● Work task
A word-for-word printout of the listing below is needed.

*** Begin section ***

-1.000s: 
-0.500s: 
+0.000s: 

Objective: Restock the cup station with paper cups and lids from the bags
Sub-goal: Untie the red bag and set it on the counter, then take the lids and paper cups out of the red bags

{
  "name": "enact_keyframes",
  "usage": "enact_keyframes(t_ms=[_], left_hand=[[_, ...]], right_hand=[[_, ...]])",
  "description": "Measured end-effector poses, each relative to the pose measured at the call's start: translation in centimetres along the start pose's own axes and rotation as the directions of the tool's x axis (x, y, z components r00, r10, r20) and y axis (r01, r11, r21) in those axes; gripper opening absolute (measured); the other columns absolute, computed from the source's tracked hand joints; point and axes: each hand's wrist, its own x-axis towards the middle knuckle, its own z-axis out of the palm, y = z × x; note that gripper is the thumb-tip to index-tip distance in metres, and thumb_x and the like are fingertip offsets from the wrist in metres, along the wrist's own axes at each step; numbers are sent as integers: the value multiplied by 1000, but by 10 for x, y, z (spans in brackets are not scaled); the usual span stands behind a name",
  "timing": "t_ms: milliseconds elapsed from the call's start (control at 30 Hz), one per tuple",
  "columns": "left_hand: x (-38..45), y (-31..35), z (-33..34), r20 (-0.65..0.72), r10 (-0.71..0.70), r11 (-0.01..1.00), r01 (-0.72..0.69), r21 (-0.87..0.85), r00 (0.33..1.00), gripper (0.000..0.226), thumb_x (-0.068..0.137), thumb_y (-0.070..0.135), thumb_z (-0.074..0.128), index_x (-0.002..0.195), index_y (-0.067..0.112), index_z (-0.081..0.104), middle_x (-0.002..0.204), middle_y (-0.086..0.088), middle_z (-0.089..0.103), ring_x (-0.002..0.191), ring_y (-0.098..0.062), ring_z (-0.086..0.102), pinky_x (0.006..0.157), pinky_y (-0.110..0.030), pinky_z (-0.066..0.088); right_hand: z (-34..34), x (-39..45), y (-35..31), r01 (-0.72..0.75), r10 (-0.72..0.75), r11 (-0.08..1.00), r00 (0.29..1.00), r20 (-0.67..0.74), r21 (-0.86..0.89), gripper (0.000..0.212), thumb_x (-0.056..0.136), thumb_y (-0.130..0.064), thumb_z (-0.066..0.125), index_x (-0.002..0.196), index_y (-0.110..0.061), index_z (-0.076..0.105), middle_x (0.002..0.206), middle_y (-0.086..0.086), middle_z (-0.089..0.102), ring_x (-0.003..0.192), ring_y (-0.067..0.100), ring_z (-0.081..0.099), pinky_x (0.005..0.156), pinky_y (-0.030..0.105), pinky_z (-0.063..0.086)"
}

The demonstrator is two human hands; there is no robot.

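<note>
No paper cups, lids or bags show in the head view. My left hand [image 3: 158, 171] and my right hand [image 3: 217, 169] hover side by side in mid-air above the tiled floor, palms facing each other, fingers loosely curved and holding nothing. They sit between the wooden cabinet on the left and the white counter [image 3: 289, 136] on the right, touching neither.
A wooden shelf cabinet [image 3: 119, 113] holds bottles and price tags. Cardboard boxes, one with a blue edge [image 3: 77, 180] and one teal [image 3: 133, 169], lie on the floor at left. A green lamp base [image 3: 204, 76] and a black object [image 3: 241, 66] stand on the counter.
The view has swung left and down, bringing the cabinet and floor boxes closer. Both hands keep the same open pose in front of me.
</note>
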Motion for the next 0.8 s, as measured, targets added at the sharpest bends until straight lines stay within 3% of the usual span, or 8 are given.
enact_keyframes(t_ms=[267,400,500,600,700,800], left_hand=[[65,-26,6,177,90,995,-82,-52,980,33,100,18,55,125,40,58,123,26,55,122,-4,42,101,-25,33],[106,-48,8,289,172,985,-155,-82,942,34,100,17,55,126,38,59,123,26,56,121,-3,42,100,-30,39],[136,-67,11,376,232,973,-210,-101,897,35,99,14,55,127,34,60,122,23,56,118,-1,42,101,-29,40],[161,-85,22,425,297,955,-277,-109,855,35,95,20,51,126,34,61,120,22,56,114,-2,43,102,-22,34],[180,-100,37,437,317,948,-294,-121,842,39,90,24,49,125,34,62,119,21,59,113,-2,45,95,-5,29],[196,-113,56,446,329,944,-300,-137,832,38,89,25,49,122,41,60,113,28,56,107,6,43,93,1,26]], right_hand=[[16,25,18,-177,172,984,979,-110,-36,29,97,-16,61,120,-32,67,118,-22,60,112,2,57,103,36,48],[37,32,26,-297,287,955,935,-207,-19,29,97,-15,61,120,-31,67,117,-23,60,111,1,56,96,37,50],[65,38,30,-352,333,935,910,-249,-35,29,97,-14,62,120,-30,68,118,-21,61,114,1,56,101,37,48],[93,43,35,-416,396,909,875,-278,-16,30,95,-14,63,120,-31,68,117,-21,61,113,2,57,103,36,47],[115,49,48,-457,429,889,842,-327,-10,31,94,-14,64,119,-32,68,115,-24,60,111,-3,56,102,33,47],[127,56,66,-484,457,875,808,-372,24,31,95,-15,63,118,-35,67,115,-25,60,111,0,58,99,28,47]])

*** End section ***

● Problem solution
-1.000s: 
-0.500s: 
+0.000s: 

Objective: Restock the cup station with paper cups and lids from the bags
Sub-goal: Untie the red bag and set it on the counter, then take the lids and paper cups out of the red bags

{
  "name": "enact_keyframes",
  "usage": "enact_keyframes(t_ms=[_], left_hand=[[_, ...]], right_hand=[[_, ...]])",
  "description": "Measured end-effector poses, each relative to the pose measured at the call's start: translation in centimetres along the start pose's own axes and rotation as the directions of the tool's x axis (x, y, z components r00, r10, r20) and y axis (r01, r11, r21) in those axes; gripper opening absolute (measured); the other columns absolute, computed from the source's tracked hand joints; point and axes: each hand's wrist, its own x-axis towards the middle knuckle, its own z-axis out of the palm, y = z × x; note that gripper is the thumb-tip to index-tip distance in metres, and thumb_x and the like are fingertip offsets from the wrist in metres, along the wrist's own axes at each step; numbers are sent as integers: the value multiplied by 1000, but by 10 for x, y, z (spans in brackets are not scaled); the usual span stands behind a name",
  "timing": "t_ms: milliseconds elapsed from the call's start (control at 30 Hz), one per tuple",
  "columns": "left_hand: x (-38..45), y (-31..35), z (-33..34), r20 (-0.65..0.72), r10 (-0.71..0.70), r11 (-0.01..1.00), r01 (-0.72..0.69), r21 (-0.87..0.85), r00 (0.33..1.00), gripper (0.000..0.226), thumb_x (-0.068..0.137), thumb_y (-0.070..0.135), thumb_z (-0.074..0.128), index_x (-0.002..0.195), index_y (-0.067..0.112), index_z (-0.081..0.104), middle_x (-0.002..0.204), middle_y (-0.086..0.088), middle_z (-0.089..0.103), ring_x (-0.002..0.191), ring_y (-0.098..0.062), ring_z (-0.086..0.102), pinky_x (0.006..0.157), pinky_y (-0.110..0.030), pinky_z (-0.066..0.088); right_hand: z (-34..34), x (-39..45), y (-35..31), r01 (-0.72..0.75), r10 (-0.72..0.75), r11 (-0.08..1.00), r00 (0.29..1.00), r20 (-0.67..0.74), r21 (-0.86..0.89), gripper (0.000..0.212), thumb_x (-0.056..0.136), thumb_y (-0.130..0.064), thumb_z (-0.066..0.125), index_x (-0.002..0.196), index_y (-0.110..0.061), index_z (-0.076..0.105), middle_x (0.002..0.206), middle_y (-0.086..0.086), middle_z (-0.089..0.102), ring_x (-0.003..0.192), ring_y (-0.067..0.100), ring_z (-0.081..0.099), pinky_x (0.005..0.156), pinky_y (-0.030..0.105), pinky_z (-0.063..0.086)"
}

The demonstrator is two human hands; there is no robot.

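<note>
No paper cups, lids or bags show in the head view. My left hand [image 3: 158, 171] and my right hand [image 3: 217, 169] hover side by side in mid-air above the tiled floor, palms facing each other, fingers loosely curved and holding nothing. They sit between the wooden cabinet on the left and the white counter [image 3: 289, 136] on the right, touching neither.
A wooden shelf cabinet [image 3: 119, 113] holds bottles and price tags. Cardboard boxes, one with a blue edge [image 3: 77, 180] and one teal [image 3: 133, 169], lie on the floor at left. A green lamp base [image 3: 204, 76] and a black object [image 3: 241, 66] stand on the counter.
The view has swung left and down, bringing the cabinet and floor boxes closer. Both hands keep the same open pose in front of me.
</note>
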Motion for the next 0.8 s, as measured, targets added at the sharpest bends until straight lines stay within 3% of the usual span, or 8 are given.
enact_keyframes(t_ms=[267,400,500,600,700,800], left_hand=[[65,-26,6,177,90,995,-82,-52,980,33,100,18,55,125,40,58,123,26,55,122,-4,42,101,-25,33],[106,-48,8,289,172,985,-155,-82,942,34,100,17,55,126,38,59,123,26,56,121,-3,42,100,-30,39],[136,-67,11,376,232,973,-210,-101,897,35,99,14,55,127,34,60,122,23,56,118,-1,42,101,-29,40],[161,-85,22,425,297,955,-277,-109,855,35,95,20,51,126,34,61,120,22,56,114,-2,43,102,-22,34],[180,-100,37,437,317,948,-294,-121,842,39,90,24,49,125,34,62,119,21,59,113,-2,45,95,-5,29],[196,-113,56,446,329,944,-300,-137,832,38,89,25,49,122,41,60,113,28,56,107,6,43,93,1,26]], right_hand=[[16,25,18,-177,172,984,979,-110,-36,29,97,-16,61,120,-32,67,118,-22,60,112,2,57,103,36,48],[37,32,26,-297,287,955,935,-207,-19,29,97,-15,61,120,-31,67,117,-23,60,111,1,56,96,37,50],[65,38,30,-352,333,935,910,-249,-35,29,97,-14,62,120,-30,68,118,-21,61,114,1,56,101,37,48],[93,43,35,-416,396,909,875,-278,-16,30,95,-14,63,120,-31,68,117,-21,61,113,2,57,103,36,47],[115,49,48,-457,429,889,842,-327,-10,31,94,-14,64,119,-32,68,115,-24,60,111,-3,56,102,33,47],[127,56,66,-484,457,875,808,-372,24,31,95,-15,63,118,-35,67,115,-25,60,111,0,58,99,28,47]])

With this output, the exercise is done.